Package 'bstrl'

Title: Bayesian Streaming Record Linkage
Description: Perform record linkage on streaming files using recursive Bayesian updating.
Authors: Brenda Betancourt [aut], Andee Kaplan [aut], Ian Taylor [aut, cre]
Maintainer: Ian Taylor <[email protected]>
License: MIT + file LICENSE
Version: 1.0.2
Built: 2024-11-05 04:13:48 UTC
Source: https://github.com/ianmtaylor1/bstrl

Help Index


Perform baseline bipartite record linkage before streaming updates

Description

This function establishes a baseline linkage between two files which can be built upon with streaming updates adding more files. It outsources the linkage work to the BRL package and appends information to the object which will allow streaming record linkage to continue

Usage

bipartiteRL(
  df1,
  df2,
  flds = NULL,
  flds1 = NULL,
  flds2 = NULL,
  types = NULL,
  breaks = c(0, 0.25, 0.5),
  nIter = 1000,
  burn = round(nIter * 0.1),
  a = 1,
  b = 1,
  aBM = 1,
  bBM = 1,
  seed = 0
)

Arguments

df1, df2

Files 1 and 2 as dataframes where each row is a record and each column is a field.

flds

Names of the fields on which to compare the records in each file

flds1, flds2

Allows specifying field names differently for each file.

types

Types of comparisons to use for each field

breaks

Breaks to use for Levenshtein distance on string fields

nIter, burn

MCMC run length parameters. The returned number of samples is nIter - burn.

a, b

Prior parameters for m and u, respectively.

aBM, bBM

Prior parameters for beta-linkage prior.

seed

Random seed to set at beginning of MCMC run

Value

A list with class "bstrlstate" which can be passed to future streaming updates.

Examples

data(geco_small)

# Names of the columns on which to perform linkage
fieldnames <- c("given.name", "surname", "age", "occup",
                "extra1", "extra2", "extra3", "extra4", "extra5", "extra6")
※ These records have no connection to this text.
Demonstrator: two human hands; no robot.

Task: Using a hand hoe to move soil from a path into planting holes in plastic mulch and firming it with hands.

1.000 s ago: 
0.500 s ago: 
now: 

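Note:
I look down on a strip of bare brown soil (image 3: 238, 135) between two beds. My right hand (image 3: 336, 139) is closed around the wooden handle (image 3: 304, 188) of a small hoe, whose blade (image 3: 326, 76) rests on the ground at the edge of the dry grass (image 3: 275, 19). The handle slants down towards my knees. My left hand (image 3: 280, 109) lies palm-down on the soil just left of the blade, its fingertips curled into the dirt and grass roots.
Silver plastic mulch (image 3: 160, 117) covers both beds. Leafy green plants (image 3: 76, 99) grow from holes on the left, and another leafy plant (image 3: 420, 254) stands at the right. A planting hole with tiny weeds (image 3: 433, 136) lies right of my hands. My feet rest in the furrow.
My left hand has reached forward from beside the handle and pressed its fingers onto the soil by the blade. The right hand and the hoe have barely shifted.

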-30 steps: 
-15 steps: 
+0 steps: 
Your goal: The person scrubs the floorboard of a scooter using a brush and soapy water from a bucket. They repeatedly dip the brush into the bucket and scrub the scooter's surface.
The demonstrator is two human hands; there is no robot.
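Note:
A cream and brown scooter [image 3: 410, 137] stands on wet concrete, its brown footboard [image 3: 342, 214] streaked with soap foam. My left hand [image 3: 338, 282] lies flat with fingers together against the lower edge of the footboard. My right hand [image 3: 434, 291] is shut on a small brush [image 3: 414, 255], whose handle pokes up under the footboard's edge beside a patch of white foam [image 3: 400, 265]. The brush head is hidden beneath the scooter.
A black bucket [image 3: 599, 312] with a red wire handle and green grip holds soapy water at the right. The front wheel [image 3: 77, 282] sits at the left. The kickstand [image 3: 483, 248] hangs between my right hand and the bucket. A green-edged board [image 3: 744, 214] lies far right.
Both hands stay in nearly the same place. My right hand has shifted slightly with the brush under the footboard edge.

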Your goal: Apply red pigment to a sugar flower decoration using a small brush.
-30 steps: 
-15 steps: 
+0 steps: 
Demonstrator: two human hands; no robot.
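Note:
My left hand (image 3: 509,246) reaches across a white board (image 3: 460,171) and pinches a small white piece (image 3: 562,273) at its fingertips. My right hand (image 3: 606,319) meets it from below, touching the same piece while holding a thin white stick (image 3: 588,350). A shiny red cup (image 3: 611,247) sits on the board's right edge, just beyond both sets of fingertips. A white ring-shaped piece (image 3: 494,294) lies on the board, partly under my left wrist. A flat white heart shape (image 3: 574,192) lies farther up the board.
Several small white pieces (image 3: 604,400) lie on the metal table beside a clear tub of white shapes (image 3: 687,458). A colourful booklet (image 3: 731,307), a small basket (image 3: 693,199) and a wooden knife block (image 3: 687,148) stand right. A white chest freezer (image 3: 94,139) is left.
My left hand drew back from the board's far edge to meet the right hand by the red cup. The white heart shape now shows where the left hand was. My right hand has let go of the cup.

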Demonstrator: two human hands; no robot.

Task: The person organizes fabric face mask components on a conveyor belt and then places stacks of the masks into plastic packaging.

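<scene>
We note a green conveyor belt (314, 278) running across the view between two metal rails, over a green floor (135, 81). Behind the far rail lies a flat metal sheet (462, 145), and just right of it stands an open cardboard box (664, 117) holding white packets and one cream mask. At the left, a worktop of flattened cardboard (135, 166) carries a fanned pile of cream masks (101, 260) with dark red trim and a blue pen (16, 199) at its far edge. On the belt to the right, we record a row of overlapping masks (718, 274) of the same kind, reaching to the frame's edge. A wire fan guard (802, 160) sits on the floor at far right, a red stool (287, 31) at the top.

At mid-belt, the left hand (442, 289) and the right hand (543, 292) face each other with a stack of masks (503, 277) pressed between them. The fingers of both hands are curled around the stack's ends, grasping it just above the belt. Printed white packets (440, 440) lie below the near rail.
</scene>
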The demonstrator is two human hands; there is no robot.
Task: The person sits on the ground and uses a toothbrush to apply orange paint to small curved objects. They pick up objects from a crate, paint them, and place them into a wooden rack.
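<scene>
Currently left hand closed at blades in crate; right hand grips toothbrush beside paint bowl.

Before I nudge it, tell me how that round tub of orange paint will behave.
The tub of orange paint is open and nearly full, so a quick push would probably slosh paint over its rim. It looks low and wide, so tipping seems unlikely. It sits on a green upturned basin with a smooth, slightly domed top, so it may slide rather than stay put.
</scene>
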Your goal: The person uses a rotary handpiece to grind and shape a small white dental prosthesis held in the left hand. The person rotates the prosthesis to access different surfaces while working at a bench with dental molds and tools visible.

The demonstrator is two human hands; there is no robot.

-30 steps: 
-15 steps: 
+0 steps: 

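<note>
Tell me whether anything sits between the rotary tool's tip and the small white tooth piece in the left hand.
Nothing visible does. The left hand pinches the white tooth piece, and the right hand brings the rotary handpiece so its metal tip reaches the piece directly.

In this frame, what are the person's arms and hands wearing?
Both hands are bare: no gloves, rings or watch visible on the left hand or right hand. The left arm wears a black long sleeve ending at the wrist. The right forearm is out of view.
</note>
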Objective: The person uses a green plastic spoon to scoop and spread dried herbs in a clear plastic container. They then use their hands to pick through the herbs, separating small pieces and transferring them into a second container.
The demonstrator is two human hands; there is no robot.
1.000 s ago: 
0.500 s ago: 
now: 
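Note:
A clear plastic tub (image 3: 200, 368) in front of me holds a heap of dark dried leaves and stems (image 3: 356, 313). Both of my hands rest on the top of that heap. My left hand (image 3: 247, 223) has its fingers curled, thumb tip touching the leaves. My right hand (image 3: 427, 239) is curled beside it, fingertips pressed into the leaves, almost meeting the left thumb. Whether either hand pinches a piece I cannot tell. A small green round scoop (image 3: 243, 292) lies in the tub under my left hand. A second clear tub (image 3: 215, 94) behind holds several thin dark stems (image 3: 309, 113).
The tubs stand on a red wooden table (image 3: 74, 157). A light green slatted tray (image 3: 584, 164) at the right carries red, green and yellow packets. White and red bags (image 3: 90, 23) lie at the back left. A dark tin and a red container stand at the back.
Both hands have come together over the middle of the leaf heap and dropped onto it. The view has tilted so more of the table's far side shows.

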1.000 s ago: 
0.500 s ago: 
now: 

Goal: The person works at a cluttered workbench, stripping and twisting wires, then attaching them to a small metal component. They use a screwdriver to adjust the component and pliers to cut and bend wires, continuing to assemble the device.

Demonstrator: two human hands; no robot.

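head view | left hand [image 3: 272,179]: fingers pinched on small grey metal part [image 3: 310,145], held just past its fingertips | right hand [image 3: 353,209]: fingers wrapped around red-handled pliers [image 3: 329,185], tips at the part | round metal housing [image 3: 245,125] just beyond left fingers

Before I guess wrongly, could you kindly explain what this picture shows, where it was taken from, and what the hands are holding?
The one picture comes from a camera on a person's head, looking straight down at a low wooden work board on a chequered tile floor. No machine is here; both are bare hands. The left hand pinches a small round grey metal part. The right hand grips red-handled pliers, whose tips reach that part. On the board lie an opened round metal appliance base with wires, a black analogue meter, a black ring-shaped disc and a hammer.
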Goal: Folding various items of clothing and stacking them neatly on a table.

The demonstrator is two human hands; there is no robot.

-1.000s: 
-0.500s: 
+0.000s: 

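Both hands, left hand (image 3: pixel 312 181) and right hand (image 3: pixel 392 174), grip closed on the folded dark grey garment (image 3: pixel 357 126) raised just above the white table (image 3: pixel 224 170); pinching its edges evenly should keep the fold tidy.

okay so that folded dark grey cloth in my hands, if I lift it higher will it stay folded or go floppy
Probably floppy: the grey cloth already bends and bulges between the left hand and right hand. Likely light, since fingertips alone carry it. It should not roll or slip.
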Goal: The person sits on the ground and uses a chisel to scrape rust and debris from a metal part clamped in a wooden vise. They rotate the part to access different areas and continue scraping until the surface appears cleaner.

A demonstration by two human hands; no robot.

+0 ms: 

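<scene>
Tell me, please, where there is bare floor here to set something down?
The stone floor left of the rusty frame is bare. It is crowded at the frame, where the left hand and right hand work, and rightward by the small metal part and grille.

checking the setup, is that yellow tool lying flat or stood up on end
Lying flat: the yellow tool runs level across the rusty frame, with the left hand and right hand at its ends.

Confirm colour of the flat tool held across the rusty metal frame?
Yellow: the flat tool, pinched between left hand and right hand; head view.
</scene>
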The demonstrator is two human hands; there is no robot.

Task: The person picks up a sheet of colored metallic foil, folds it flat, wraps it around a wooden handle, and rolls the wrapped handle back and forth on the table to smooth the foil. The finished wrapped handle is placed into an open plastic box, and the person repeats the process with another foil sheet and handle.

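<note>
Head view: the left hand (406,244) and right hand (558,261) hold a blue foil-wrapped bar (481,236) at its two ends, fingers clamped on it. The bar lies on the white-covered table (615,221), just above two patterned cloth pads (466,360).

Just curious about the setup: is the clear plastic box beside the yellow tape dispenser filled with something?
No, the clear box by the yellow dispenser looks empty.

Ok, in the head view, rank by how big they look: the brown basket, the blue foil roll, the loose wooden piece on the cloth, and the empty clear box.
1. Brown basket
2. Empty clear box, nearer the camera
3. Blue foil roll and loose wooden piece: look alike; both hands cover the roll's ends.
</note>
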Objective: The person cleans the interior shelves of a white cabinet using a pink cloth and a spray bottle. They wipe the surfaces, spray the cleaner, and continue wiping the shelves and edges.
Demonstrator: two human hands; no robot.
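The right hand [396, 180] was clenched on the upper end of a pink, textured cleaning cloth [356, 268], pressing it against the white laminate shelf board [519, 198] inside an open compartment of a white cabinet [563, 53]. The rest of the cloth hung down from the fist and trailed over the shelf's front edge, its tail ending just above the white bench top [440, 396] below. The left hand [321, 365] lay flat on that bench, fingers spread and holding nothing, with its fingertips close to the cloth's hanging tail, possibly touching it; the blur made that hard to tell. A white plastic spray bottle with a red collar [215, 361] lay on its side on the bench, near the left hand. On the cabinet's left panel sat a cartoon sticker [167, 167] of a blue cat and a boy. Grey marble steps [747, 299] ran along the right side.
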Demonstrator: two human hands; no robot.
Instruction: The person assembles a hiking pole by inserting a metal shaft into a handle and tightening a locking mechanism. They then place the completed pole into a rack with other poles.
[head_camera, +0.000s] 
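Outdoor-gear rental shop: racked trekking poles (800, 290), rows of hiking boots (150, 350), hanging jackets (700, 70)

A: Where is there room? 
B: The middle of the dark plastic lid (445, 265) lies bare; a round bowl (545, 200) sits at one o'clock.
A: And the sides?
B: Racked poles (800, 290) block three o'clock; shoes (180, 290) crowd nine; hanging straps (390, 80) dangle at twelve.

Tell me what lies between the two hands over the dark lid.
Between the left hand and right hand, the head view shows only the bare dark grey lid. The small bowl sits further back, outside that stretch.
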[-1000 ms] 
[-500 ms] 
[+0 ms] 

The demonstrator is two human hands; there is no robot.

# How to compare each of the fields
# First name and last name use normalized edit distance
# All others binary equal/unequal
types <- c("lv", "lv",
           "bi", "bi", "bi", "bi", "bi", "bi", "bi", "bi")
# Break continuous difference measures into 4 levels using these split points
breaks <- c(0, 0.25, 0.5)

res.twofile <- bipartiteRL(geco_small[[1]], geco_small[[2]],
                           flds = fieldnames, types = types, breaks = breaks,
                           nIter = 10, burn = 5, # Very small number of samples
                           seed = 0)

Create a streaming link object from known record entity id's

Description

Create a streaming link object from known record entity id's

Usage

fromentities(...)

Arguments

...

Vectors containing entity IDs of each record in each file. Each parameter represents the records in a file. The values are an entity ID for the records in that file. Two records having the same entity ID are coreferent.

Value

A streaming link object with S3 class 'streaminglinks', defining the links between records implied by the supplied entity IDs

Examples

data(geco_30over_3err)

file1 <- geco_30over_3err[[1]]
file2 <- geco_30over_3err[[2]]
file3 <- geco_30over_3err[[3]]
file4 <- geco_30over_3err[[4]]

fromentities(file1$entity, file2$entity, file3$entity, file4$entity)

Simulated Noisy Records

Description

A dataset containing several files of noisy simulated records. Records are simulated using GeCo (Tran, Vatsalan, and Cristen (2013)) and organized into files of 200 records each. The columns in each file consist of two ID columns for validating links:

Usage

data(geco_30over_3err)

Format

A list of 7 data.frames. Each data.frame has 200 rows and 16 columns.

Details

  • rec.id. Contains the entity number and duplicate number of each record. This is unique to a record.

  • entity. Contains the entity number of which this record is a copy. Is identical for all records which are noisy duplicates of the same original.

The columns also consist of fields used to perform linkage, into which 3 errors have been randomly inserted:

  • given.name, surname. Text fields with potential typographical errors.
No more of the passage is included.